LBH BWCC Dorong Pemahaman Kekerasan Berbasis Gender agar Perempuan Lebih Berdaya

  • Okt 21, 2025

BalihBalihan.com, Tabanan - Lembaga Bantuan Hukum Bali Women Crisis Centre (LBH BWCC) menyelenggarakan Workshop bertajuk “Membangun Kesadaran dan Ketahanan dalam Menghadapi Kekerasan Berbasis Gender (KBG)” sebagai bagian dari program “Perempuan Pulih Berdaya Wujudkan Kesejahteraan” pada Senin, 20 Oktober 2025, di Kubu Bali WCC, Desa Penatahan, Kecamatan Penebel, Kabupaten Tabanan, Bali.

Kegiatan ini terselenggara atas dukungan kolaborasi antara Grab Indonesia dan BenihBaik.com, yang berkomitmen mendukung upaya pencegahan dan penanganan KBG melalui program “Inspirasi Kartini: Membangun Kemandirian Perempuan Indonesia.” Workshop ini diikuti oleh para penyintas dampingan LBH BWCC serta mahasiswi Universitas Dhyana Pura sebagai penerima manfaat. Kegiatan bertujuan memperkuat pemahaman mengenai kekerasan berbasis gender, hak-hak korban, serta kedudukan perempuan dalam hukum adat di Bali.

Direktur LBH BWCC, Ni Nengah Budawati, dalam sambutannya menegaskan pentingnya membangun kesadaran tentang perlindungan terhadap perempuan dari KBG, termasuk dalam konteks lokal hukum adat.

“Kita tidak sedang menentang adat, tetapi menegaskan bahwa adat yang hidup mestinya juga adil bagi perempuan. Banyak aturan adat yang bisa ditafsir ulang agar lebih berpihak pada kemanusiaan dan kesetaraan,” ujar Budawati.

Ia menambahkan bahwa pada masyarakat Bali masih banyak perempuan yang kehilangan hak-hak dasarnya, seperti hak waris, hak tinggal, atau hak atas anak, akibat norma adat yang bias gender. Kondisi ini sering berujung pada bentuk kekerasan ekonomi, sosial, maupun psikologis yang kerap tidak dikenali, namun termasuk dalam lingkup kekerasan berbasis gender.

Budawati juga menekankan bahwa pemberdayaan perempuan melalui edukasi hukum dan kesadaran terhadap KBG merupakan langkah penting dalam upaya pemulihan dan pencegahan. “Perempuan harus berani bersuara, memahami haknya, dan tahu ke mana harus mencari bantuan. Pendidikan hukum yang sensitif gender adalah bentuk nyata pencegahan kekerasan,” ungkapnya.

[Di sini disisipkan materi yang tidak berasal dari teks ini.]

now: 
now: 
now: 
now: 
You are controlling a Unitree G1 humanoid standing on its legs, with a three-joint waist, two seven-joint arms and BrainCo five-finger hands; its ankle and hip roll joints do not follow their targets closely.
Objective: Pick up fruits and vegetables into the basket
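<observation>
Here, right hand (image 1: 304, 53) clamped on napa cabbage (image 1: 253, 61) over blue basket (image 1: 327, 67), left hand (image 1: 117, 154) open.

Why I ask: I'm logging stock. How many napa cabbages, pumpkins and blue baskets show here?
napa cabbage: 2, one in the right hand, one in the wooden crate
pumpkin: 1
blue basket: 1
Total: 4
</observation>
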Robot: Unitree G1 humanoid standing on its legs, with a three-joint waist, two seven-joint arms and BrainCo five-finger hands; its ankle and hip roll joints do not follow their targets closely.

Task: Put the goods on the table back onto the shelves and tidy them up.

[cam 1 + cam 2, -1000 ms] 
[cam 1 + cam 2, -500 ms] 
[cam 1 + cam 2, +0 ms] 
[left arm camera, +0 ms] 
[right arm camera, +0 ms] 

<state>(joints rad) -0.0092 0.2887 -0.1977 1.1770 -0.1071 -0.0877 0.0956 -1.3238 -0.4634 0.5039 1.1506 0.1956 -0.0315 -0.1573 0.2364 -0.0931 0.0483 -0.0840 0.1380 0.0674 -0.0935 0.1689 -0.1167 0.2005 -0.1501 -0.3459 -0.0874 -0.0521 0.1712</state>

Salah satu peserta dari kalangan penyintas, Komang (nama disamarkan), mengaku kegiatan ini memberinya keberanian baru. “Dulu saya pikir pengalaman saya hanya beban pribadi. Tapi, setelah ikut kegiatan ini, saya tahu saya tidak sendiri, dan saya punya hak untuk dilindungi,” ujarnya dengan haru.

Sementara itu, Tu Ayu, mahasiswi Universitas Dhyana Pura, berpesan kepada perempuan lain untuk tidak takut melapor jika mengalami kekerasan. “Pesan saya untuk perempuan di luar sana, beranilah melapor dan berkonsultasi dengan psikolog jika mengalami kekerasan,” tuturnya.

Melalui kegiatan ini, LBH BWCC berharap semakin banyak perempuan dan generasi muda yang memahami hak-haknya serta berani mendorong perubahan sosial yang berpihak pada keadilan dan kesetaraan gender. LBH BWCC mengajak masyarakat, terutama komunitas lokal dan lembaga pendidikan, untuk terus membangun ruang aman dan berpihak bagi perempuan.

Dukungan publik sangat penting agar upaya pencegahan kekerasan berbasis gender dapat berjalan berkelanjutan.